On Procession and Return

The 16th Council of Toledo, held in AD 693, gave us (among other things) the following:

296 Let the designation of this "holy will"-although through a comparative similitude of the Trinity, where it is called memory, intelligence, and will-refer to the person of the Holy Spirit; according to this, however, what applies to itself, is predicated substantially. For the will is the Father, the will is the Son, the will is the Holy Spirit; just as God is the Father, God is the Son, God is the Holy Spirit and many other similar things, which according to substance those who live as protectors of the Catholic faith do not for any reason hesitate to say. And just as it is Catholic to say: God from God, light from light, life from life, so it is a proved assertion of true faith to say the will from the will; just as wisdom from wisdom, essence from essence, and as God the Father begot God the Son, so the Will, the Father, begot the Son, the Will. Thus, although according to essence the Father is will, the Son is will and the Holy Spirit is will, we must not however believe that there is unity according to a relative sense, since one is the Father who refers to the Son, another the Son, who refers to the Father, another the Holy Spirit who, because He proceeds from the Father and the Son, refers to the Father and the Son; not the same but one in one way, one in another, because to whom there is one being in the nature of deity, to these there is a special property in the distinction of persons.

Let us focus on on particular snippet:

…another the Holy Spirit who, because He proceeds from the Father and the Son, refers to the Father and the Son; not the same but one in one way, one in another… [emphasis mine]

That is, the sense of the procession is NOT "as from a single principle and a single source", which would be "the same", but rather "one in one way, and one in another". To put it succinctly: if the "proceeds from the Father and the Son" is to be permitted at all to be said in the Catholic Faith (let alone in the Creed!), it is to be distinguished between two meanings, one applicable to how the Spirit proceeds from the Father, and the other applicable to how the Spirit proceeds from the Son. The Catholic Church has held this always to mean, that the Spirit proceeds from the Father as the sole source and fount of the Godhead, receiving His essence from the Father, receiving said essence as the same essence which the Father gave to the Son in generation, since both are consubstantial with the Father, the essence being first and without principle that of the Father which He shares with the Son by generation and the Holy Spirit by procession. This is the "one in one way."

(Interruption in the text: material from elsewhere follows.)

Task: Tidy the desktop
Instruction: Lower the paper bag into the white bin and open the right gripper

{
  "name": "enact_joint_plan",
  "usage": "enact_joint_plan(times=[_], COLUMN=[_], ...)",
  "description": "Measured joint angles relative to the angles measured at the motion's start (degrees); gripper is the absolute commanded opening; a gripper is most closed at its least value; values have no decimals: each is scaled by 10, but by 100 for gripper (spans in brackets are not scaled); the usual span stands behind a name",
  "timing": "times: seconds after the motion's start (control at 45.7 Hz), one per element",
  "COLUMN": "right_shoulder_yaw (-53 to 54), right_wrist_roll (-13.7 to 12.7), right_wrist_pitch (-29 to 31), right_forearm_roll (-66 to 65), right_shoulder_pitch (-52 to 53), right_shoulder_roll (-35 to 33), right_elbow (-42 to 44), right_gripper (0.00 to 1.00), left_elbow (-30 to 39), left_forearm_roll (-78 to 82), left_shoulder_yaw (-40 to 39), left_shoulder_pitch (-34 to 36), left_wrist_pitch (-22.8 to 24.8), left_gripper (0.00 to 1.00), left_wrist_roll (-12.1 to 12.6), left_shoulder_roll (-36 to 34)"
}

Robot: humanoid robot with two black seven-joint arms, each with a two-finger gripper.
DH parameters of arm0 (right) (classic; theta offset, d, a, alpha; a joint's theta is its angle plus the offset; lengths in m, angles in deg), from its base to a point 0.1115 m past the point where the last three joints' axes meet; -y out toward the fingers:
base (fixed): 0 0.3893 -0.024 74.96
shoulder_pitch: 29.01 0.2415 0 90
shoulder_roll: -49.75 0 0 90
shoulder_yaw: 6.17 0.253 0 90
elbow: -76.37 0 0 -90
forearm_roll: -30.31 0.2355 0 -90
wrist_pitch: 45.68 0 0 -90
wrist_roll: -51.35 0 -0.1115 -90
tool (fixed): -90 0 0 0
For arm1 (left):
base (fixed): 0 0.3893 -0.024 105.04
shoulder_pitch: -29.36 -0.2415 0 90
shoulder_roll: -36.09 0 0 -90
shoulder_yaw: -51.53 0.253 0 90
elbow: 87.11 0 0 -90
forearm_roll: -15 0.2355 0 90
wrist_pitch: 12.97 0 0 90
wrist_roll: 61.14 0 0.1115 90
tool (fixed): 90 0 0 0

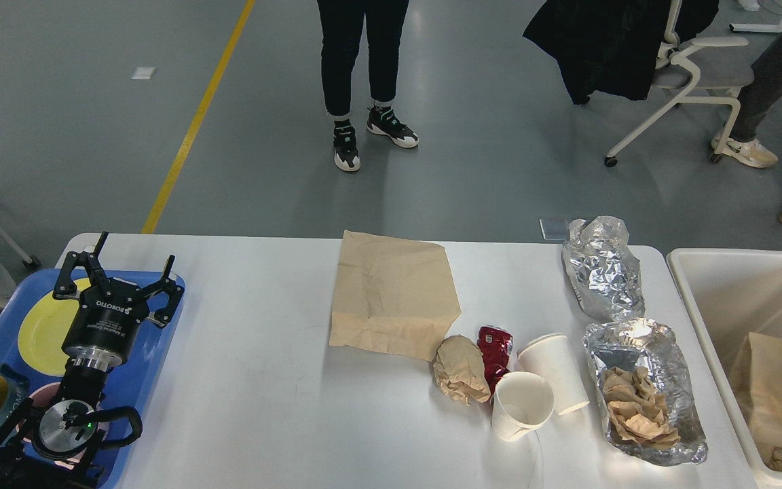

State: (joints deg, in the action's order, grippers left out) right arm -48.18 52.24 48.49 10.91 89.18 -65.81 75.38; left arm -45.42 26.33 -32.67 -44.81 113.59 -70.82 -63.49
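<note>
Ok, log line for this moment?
left tool: open, over blue tray | right tool: barely visible, state unclear | one paper bag: in bin | desktop: trash remains

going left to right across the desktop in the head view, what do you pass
Blue tray → left gripper → flat paper bag → crumpled paper ball → red can → foil tray → white bin, with a paper bag inside.
</note>
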Motion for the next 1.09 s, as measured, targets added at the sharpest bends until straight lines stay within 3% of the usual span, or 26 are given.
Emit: enact_joint_plan(times=[0.504,0.526,0.613,0.723,0.876,1.095], right_shoulder_yaw=[19,19,19,19,19,19], right_wrist_roll=[0,0,0,1,2,2], right_wrist_pitch=[-16,-16,-16,-32,-91,-110], right_forearm_roll=[23,23,23,23,23,23], right_shoulder_pitch=[-25,-25,-25,-25,-26,-28], right_shoulder_roll=[47,46,46,47,52,47], right_elbow=[1,1,1,1,0,-1], right_gripper=[0,4,68,100,100,100], left_elbow=[0,0,0,0,0,0], left_forearm_roll=[0,0,0,0,0,0], left_shoulder_yaw=[0,0,0,0,0,0], left_shoulder_pitch=[0,0,0,0,0,0], left_wrist_pitch=[0,0,0,0,0,0], left_gripper=[96,96,96,96,96,96], left_wrist_roll=[1,1,1,1,1,1], left_shoulder_roll=[0,0,0,0,0,0])
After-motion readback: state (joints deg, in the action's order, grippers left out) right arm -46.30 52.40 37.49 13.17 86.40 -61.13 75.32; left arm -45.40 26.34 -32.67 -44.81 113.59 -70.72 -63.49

The "one in another [way]" is that the Spirit's procession from the Father is not without the Son, since this would introduce a division in the Godhead; rather the Son was generated of the Father before all time, without time, before all the ages, with no introduction of time, etc., such that He has eternally with Him His only-begotten Son, and there is no time when the Son was not. Since, then, there is no sense in which the Father exists without the Son whom He begot by generation, it is impossible but that the Holy Spirit, in proceeding, proceeds from the Father in some relation to the Son who is with the Father. Thus "not without the Son". It is in accord with the Catholic Faith, I believe, to say that the Holy Spirit proceeds from the Father _to_ the Son, completing (if such a term can be understood to apply, not to introduce composition) the number of the Triad in Unity, and bringing the Divine Council to its full number without division or any hint that the Godhead could ever be or have been without its fulness. (Since the procession is also eternal, we are safe from this. Let us not introduce such madness, but understand the words according to the magnitude of the weakness of our tongues, considering the Scriptures to apply to our humility, "Tongue cannot express", and "I have contemplated on things too high for me".)

When, then, in the eternal contemplations and deliberations of the Godhead it was decided that creation should be called forth and given shape, and an image made therein of the same Godhead, the Holy Spirit must needs be sent forth into the creation to bring it to completion as well, imaging His own role in the eternal. And likewise the Son must also be begotten as the image of the one formed without parentage, the Spirit perfecting this begetting, being sent forth from the Father to rest in the Son.

And since the Son Himself is the very image of the Father, He must also beget sons, into whom He breaths the Holy Spirit, thus uniting in one all things such that God may be all in all as He is in Himself the Godhead. Thus the Holy Spirit is found to proceed not only _to_ the Son, but _through_ Him, and also from those begotten back to their "Father of the age to come", and from Him back to His Father, "delivering up the Kingdom", and so laying down all that rule and authority at His Father's feet, just as those He made to rule with His own authority lay their crowns at His own feet: not, as it were, abandoning the rule and power and authority granted (for He is King unto the ages of ages, forevermore), but by the Holy Spirit showing Who is that first and causeless principle of all, the "one and only Potentate, the King immortal, invisible, God only wise".

To Whom be all glory, honor, and worship, together with His only-begotten Son and His all-holy, adorable, and life-giving Spirit, now and ever, and unto the ages of ages. Amen.